O'Gurek explained that Guardian Elder Care will not use the collective bargaining agreement currently in place, but will negotiate its own terms and conditions of employment with the employees at Weatherwood.

"All six bidders that offered to purchase Weatherwood said that it was not practical or possible to accept the asset purchase agreement with the collective bargaining language," O'Gurek said. "We wanted that of course because we thought that was something we negotiated in the past with the employees, but none of those companies, including Guardian, wanted to accept the contract.

"Basically it comes down to this," O'Gurek said. "They say 'we're going to pay you $11 million to buy a nursing home that's losing $3 million and you want us to run it the way you ran it?' Guardian is paying good money for this and they need to determine the best way to negotiate a contract to run the facility."

He added that officials at Guardian have indicated that they plan to conduct a market analysis of nursing homes in the region to determine if the salaries that employees are currently getting are fair or if they need to be adjusted. They also will look at all operations of the facility, assess the numbers and positions, and make offers of employment to all employees that they see fit.

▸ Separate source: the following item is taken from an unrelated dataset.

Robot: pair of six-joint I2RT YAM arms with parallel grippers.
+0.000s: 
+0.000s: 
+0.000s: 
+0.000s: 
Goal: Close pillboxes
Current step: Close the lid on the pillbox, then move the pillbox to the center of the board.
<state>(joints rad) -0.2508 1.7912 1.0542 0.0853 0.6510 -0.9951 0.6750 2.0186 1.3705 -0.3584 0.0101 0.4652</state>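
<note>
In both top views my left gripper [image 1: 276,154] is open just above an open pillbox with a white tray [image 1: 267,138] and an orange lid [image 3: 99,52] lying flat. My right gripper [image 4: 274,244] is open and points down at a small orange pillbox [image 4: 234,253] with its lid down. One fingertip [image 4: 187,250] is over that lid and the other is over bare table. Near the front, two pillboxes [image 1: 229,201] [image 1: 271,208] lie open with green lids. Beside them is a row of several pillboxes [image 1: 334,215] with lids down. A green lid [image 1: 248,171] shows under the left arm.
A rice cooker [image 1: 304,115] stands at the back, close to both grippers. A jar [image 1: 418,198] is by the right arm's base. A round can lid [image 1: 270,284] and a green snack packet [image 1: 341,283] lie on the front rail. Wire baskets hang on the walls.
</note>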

After all terms and conditions of a new agreement are created by Guardian, Carbon officials plan to meet with the union to address issues relative to employee rights, including paid time off, personal time, sick time, and vacation time.

"The asset purchase agreement makes it certain that employees will get the benefit of their date of hire for benefit purposes," O'Gurek said. "If an employee had 15 years with the county, they will have 15 years under Guardian as well."

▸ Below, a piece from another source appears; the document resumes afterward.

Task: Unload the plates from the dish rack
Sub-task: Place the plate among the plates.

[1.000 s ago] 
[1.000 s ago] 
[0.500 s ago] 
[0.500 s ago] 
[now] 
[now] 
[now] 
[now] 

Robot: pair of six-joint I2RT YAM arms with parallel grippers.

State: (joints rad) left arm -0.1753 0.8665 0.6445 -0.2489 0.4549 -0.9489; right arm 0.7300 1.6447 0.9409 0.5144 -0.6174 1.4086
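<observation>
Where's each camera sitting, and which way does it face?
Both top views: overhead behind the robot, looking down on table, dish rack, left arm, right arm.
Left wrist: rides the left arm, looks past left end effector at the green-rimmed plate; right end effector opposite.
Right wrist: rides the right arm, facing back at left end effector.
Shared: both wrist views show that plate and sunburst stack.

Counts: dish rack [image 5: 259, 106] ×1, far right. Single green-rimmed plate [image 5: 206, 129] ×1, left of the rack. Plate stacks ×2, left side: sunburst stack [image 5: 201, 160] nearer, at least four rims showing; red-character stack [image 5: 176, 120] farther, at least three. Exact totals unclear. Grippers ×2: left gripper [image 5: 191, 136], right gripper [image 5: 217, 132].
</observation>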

The sale means that over 200 employees at Weatherwood will be affected.

While it is not certain, the commissioners believe that everyone at the nursing home will be offered a job.

Guardian now has 60 days to secure licensing from the Department of Health, make sure no interruption of coverage in Medicare and Medicaid patients will occur as a result of the sale, and look through all aspects of the agreement.

After the 60-day period is over, O'Gurek explained, Guardian Elder Care will have the right to withdraw its purchase option "if anything materially is discovered to be different from what the county has represented to them."

The official closing date of the sale is scheduled for June 30.